How to Survive the First Year of Entrepreneurship

Yuriko Simpson, left, and Miles Simpson prepare a to-go box for a customer at the 2 Jerks stand during the Camp Foster Festival in Okinawa, Japan. The stand is run by retired Staff Sgt. Fredrick I. Simpson. Simpson’s family helps him serve food and drinks during festivals across the island. (U.S Marine Corps/Lance Cpl. Tayler P. Schwamb)

Much like marriage, medical school and a stringent diet, the first year of entrepreneurship is often the most challenging. You're filled with excitement, fear, questions, confidence and drive. And perhaps similar to your first year in the military, you wonder whether you're cut out for what this entails.

Starting your own business can take many forms: You might purchase a franchise, where many of the systems and processes are documented and ready for you to launch. You may have created a technical solution to a business challenge and have a unique offer to a very specific target market. Maybe you're starting a business with a physical storefront. Or perhaps you're launching a new career in professional services, offering consulting, coaching, legal or financial advice. 

Whatever type of business you're starting, getting the company structured, launched and then doing the work of the business takes up much of the first year.

First-Year Entrepreneurship Tactics

Depending on the nature of your business, you will face several procedural tasks that require preparation and attention, including: 

  • Deciding whether you need a business plan (investors will likely require this). If so, who will write it?
  • Setting up your financials: How will you invoice? Which bank accounts will you need?
  • Deciding on investment structure and documentation: Will you gather outside investments?
  • Which business structure is most fitting? How will you file the business with the secretary of state? Will you be an S Corp? B Corp? LLC? Other?
  • What financial and business assistance is available to you because of your military service?
  • How much insurance (and what type) will your business require?
  • Will you purchase or lease equipment? How will those get financed?
  • How will you handle human resources? Will you hire employees or independent contractors?
  • Deciding on branding. What is your business' value proposition and offer to the market?
  • What marketing will you need in Year 1? Will you need a website, business cards, social-media profiles, etc.? Who will manage those?
  • What other tasks (specific to your business) need to be completed now?

You may not be an expert in all aspects of finance, legal, marketing and human resources areas needed to get set up, so consider engaging professionals. A good CPA (with specialty in your business area), lawyer, HR professional and branding/marketing person is a smart investment to be sure you're set up for success.

Retired Staff Sgt. Fredrick I. Simpson, left, and Jamie Gibson grill at the 2 Jerks stand during the Camp Foster Festival in Okinawa, Japan. (Lance Cpl.
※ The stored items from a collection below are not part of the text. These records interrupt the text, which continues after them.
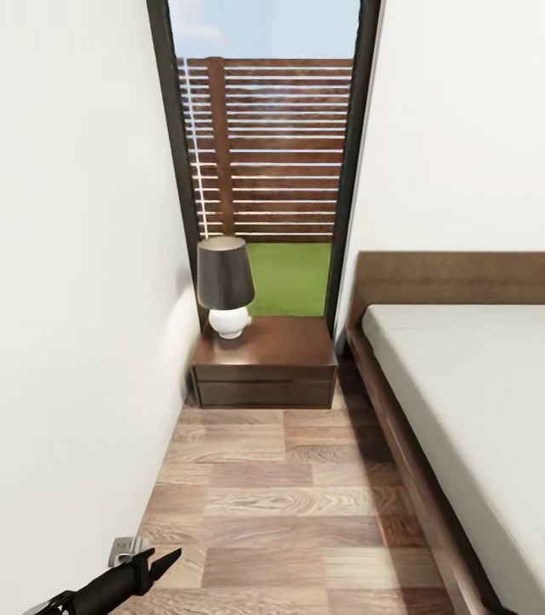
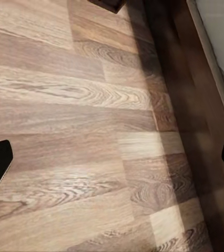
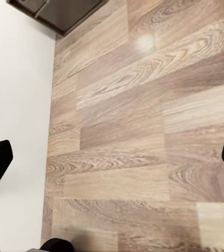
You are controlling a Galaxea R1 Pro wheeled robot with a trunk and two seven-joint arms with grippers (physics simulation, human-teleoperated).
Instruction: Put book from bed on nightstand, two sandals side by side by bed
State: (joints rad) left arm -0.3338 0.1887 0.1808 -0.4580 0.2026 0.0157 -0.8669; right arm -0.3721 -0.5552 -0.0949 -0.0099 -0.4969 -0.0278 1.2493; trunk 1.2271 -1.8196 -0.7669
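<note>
Ahead, a nightstand (image 1: 266, 363) bearing a lamp (image 1: 225, 286) is being faced, the bed (image 1: 477, 401) lying right; both end effectors (image 2: 112, 163) (image 3: 112, 163) are being held open.

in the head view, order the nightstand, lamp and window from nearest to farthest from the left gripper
From the left gripper, low at the view's left:
1. Nightstand, ahead across the floor, left of the bed.
2. Lamp, on the nightstand's top, toward its back left.
3. Window, behind both.
</note>
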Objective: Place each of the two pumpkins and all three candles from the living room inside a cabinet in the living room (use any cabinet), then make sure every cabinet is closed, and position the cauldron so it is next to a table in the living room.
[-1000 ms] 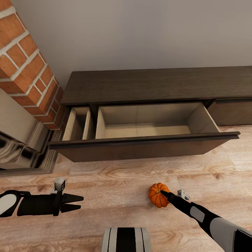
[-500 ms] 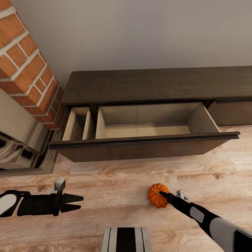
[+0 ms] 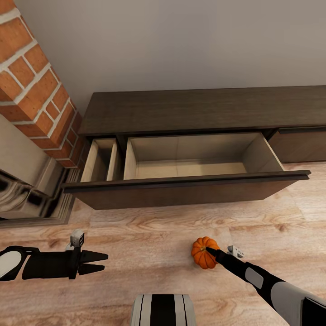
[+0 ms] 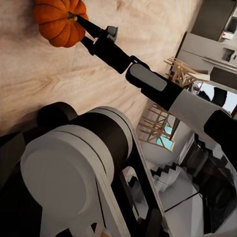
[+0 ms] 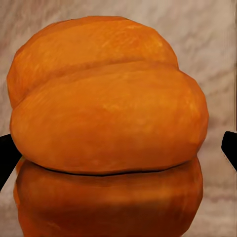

Tayler P. Schwamb/U.S. Marine Corps photo)
Retired Staff Sgt. Fredrick I. Simpson, left, and Jamie Gibson grill at the 2 Jerks stand during the Camp Foster Festival in Okinawa, Japan. (Lance Cpl. Tayler P. Schwamb/U.S. Marine Corps photo)

First-Year Entrepreneurship Feelings

Not to be overlooked are the slew of emotions you'll experience during the first year. You might feel any or all of the following:

  • Why is this so hard? I thought it would be more fun.
  • I'm finally doing what I love! This is awesome!
  • I need more help. I feel overwhelmed. Where can I find help to get over this hurdle?
  • I'm struggling to bring in new business while doing all this work. What am I doing wrong?
  • Business was great for a while, but feels like everything slowed. I'm trying not to panic.
  • I hired the wrong person. I hate that I must let them go.
  • I'm feeling so much more confident in what I'm offering.

During the first year of my business, everything felt hard and exciting at the same time. While I'd worked in the business world for 20 years, I'd never started a company from the ground up. I leaned on a lot of people for advice, support, guidance and mentorship.

Surround yourself with people who'll support and encourage you this first year. Your family and friends can give you emotional support because they know and believe in you. Find mentors who've built companies, especially in your industry or field. Seek mentors who were also prior military members, as they'll understand your experiences differently. And lean on people who're offering their guidance to help you succeed. You don't need to do this alone.